# NCAA quarterback
''' Instructions:
Each individual student will submit a project proposal (3% of final grade) in .ipynb format which:
(1%) Describes and motivates a real-world problem where data science may provide helpful insights. Your description should be easily understood by a casual reader and include citations to motivating sources or relevant information (e.g. news articles, further reading links … Wikipedia makes for a poor reference but the links it cites are usually promising).
(1%) Explicitly load and show your dataset. Provide a data dictionary which explains the meaning of each feature present. Demonstrate that this data is sufficient to make progress on your real-world problem described above.
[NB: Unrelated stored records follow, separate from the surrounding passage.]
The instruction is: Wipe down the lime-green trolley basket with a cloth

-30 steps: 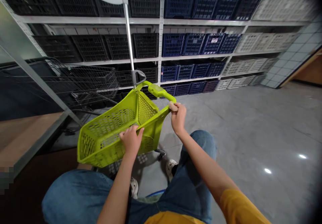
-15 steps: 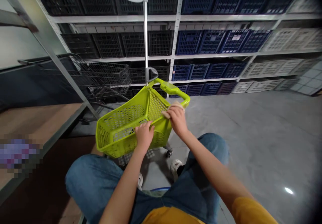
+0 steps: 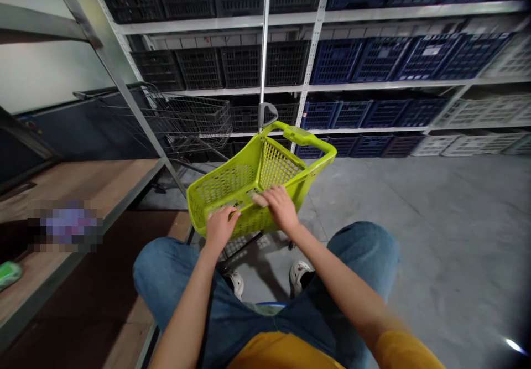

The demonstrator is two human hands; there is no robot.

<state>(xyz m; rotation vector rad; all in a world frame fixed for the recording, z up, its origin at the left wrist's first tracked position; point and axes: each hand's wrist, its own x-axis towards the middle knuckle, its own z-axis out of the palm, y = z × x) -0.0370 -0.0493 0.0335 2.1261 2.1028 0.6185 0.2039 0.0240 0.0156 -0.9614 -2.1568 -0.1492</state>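
Note:
A lime-green plastic shopping cart (image 3: 257,219) with perforated walls stands in front of my knees, its handle toward the right. My left hand (image 3: 220,228) grips the near rim, fingers curled over it. Farther right along the same rim, my right hand (image 3: 282,208) presses a beige cloth (image 3: 260,199) against the edge. Most of the cloth is hidden under the fingers. A grey grip on a metal pole (image 3: 264,53) rises behind the cart, beside its handle end.
Shelves with black crates (image 3: 199,69), blue crates (image 3: 338,62) and white crates (image 3: 464,112) span the back. A wire shopping cart (image 3: 194,120) stands behind at left. On the left is a wooden-topped bench (image 3: 120,178) with a blurred-out item and a green object (image 3: 9,274). Grey floor (image 3: 435,236) extends right.
My right hand has slid the cloth along the rim from near the handle toward my left hand. My left hand has moved farther along the rim, away from the handle. The view has shifted left.

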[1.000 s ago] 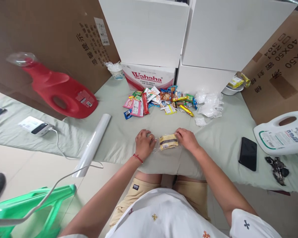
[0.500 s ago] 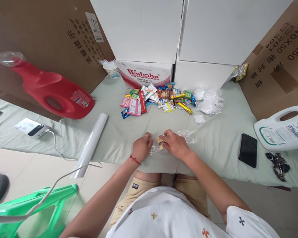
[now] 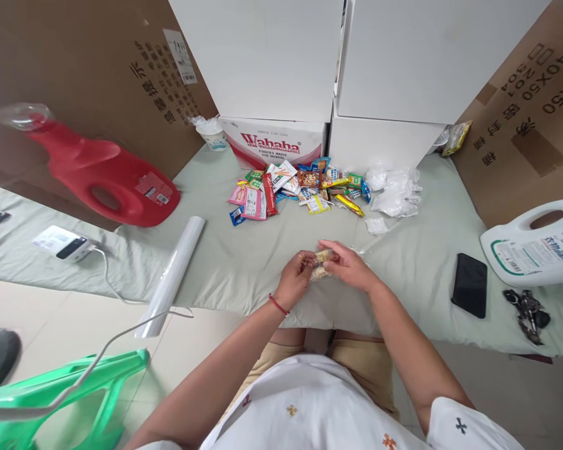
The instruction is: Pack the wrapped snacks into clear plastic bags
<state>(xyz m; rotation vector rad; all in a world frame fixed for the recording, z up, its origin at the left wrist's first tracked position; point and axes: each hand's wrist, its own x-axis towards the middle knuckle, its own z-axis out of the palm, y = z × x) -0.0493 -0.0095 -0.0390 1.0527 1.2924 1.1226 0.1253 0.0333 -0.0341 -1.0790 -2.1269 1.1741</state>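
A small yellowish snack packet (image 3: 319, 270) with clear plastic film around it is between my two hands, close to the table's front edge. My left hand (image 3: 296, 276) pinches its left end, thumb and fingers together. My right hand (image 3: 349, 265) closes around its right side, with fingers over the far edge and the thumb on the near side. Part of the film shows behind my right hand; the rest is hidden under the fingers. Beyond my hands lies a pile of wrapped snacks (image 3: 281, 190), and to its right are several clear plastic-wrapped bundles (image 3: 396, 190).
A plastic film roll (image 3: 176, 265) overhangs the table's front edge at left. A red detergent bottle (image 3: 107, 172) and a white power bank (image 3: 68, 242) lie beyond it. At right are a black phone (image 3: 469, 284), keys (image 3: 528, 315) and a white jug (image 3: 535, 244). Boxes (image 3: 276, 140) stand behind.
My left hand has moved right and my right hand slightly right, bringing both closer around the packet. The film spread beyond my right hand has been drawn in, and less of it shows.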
(1%) Write one or two sentences about how the data will be used to solve the problem. Earlier in the semester, we won’t have studied the Machine Learning methods just yet but you should have a general idea of what the ML will set out to do. For example:
“We’ll cluster the movies into sets of movies which are often watched by the same users. Doing so allows us to discover if there is a more natural grouping of movies rather than the traditional genres: horror, comedy, romantic-comedy, etc”.
'''
'''
I would like to target a problem in sports that I believe could use the valuable insight of data science. Specifically, I would like to target the NFL and its most popular position. The Quarterback. While this problem and concept is far more evident in the NCAA. I do believe it persists in the NFL, albeit a much smaller scale. Every year quarterback stats and rankings list get highlighted by sports media. This form of media is in part, meant to drum up attention or hype for the participating players and teams. What should be reserved for casual conversation, has now made its way into contract negotations, tv screens, and even entire webpages. If youre going to subjectively rank people, and use these rankings as real life ammunication, the least you can do is be accurate with them. That is where I think data science comes into play. I believe both current and all-time quarterback stats should be adjusted when displayed in a number of ways. If you are comparing players from decades apart, you must account for serveral obvious variables like changes in rules, penalties, and playcalling. I believe some of the same principles apply when comparing players from the same season. Specifically playcalling. I think how conservative vs. aggressive a team is coached and playcalled has a much larger affect/impact on the statistics of the teams Quarterback than is realized. I would like to use data science to measuere this.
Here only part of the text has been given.